▶ WHAT IS NEEDED: The response must reproduce exactly every line of the material below holding the word "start".

▶ DATA EXTRACT:
------------------------

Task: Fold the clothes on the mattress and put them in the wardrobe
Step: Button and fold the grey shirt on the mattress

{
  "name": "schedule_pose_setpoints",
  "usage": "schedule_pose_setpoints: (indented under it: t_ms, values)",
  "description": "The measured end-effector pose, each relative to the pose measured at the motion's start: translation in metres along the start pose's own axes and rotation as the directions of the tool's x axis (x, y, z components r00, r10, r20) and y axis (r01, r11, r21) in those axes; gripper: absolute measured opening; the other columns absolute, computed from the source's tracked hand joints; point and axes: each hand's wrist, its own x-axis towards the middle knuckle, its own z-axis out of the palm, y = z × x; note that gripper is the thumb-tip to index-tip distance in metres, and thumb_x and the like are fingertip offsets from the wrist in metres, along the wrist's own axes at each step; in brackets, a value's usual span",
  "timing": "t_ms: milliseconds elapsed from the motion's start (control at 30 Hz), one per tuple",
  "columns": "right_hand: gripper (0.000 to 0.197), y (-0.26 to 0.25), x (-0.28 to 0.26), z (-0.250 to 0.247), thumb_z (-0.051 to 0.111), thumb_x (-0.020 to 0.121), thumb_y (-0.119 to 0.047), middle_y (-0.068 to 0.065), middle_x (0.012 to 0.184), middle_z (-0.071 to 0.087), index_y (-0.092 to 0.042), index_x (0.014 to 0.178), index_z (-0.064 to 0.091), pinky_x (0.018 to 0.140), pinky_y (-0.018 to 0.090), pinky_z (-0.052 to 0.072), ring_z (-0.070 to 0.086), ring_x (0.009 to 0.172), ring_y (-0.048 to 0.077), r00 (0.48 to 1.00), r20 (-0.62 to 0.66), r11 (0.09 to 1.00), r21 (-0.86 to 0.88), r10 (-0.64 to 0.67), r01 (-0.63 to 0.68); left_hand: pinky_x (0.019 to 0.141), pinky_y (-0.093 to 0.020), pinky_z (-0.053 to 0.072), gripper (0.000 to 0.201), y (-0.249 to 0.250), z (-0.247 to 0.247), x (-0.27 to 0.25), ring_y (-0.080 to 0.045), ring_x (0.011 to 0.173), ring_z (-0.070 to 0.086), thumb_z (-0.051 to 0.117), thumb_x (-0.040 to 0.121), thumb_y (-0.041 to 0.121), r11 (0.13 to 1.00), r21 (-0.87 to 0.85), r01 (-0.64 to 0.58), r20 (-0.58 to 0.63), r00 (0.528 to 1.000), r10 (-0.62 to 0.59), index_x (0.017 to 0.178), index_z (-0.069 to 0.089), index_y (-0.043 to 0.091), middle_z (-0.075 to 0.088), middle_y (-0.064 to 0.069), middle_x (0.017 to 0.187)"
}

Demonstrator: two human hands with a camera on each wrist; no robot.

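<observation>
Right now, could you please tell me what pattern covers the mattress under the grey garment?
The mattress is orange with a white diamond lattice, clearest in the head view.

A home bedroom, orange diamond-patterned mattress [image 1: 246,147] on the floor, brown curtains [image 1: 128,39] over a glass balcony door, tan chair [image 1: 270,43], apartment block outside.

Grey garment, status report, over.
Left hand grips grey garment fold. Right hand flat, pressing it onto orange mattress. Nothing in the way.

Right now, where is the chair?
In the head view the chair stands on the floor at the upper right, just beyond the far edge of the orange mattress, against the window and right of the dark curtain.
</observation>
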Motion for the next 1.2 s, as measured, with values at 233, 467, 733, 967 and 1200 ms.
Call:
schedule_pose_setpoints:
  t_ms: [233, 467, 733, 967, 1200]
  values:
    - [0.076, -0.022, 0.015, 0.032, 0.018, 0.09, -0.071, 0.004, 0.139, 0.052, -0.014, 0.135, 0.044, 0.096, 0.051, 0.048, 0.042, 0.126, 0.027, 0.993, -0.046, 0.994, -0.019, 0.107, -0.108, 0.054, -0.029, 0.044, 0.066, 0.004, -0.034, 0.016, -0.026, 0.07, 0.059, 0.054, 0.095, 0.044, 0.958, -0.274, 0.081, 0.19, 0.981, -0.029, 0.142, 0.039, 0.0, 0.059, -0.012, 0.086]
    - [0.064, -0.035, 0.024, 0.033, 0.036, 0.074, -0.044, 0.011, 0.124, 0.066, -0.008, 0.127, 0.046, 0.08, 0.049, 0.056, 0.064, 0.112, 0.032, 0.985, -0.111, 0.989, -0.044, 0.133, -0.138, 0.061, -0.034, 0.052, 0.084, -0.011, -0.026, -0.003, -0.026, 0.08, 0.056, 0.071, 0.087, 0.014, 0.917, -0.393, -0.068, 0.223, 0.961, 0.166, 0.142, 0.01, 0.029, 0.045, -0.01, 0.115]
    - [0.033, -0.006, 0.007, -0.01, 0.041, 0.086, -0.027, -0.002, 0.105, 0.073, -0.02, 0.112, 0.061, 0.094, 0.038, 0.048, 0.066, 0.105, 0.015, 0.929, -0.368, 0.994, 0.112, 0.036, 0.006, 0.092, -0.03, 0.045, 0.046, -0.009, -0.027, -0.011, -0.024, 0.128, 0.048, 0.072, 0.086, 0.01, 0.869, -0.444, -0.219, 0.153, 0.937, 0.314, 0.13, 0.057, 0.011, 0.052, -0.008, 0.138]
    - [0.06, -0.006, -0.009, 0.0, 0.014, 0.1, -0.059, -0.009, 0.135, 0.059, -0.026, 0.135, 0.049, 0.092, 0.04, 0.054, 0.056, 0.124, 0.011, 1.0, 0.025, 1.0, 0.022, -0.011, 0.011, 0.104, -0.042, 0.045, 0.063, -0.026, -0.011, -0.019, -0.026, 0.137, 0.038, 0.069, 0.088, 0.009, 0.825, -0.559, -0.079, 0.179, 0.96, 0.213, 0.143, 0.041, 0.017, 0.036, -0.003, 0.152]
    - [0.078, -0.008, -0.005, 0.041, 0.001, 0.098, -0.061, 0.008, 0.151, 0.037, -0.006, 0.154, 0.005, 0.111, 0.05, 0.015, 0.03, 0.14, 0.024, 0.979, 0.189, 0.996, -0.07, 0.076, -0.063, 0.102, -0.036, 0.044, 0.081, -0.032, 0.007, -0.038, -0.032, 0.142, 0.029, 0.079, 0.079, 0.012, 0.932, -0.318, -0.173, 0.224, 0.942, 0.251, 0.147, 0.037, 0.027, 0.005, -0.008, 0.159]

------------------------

▶ EXERCISE ANSWER:
  "description": "The measured end-effector pose, each relative to the pose measured at the motion's start: translation in metres along the start pose's own axes and rotation as the directions of the tool's x axis (x, y, z components r00, r10, r20) and y axis (r01, r11, r21) in those axes; gripper: absolute measured opening; the other columns absolute, computed from the source's tracked hand joints; point and axes: each hand's wrist, its own x-axis towards the middle knuckle, its own z-axis out of the palm, y = z × x; note that gripper is the thumb-tip to index-tip distance in metres, and thumb_x and the like are fingertip offsets from the wrist in metres, along the wrist's own axes at each step; in brackets, a value's usual span",
  "timing": "t_ms: milliseconds elapsed from the motion's start (control at 30 Hz), one per tuple",

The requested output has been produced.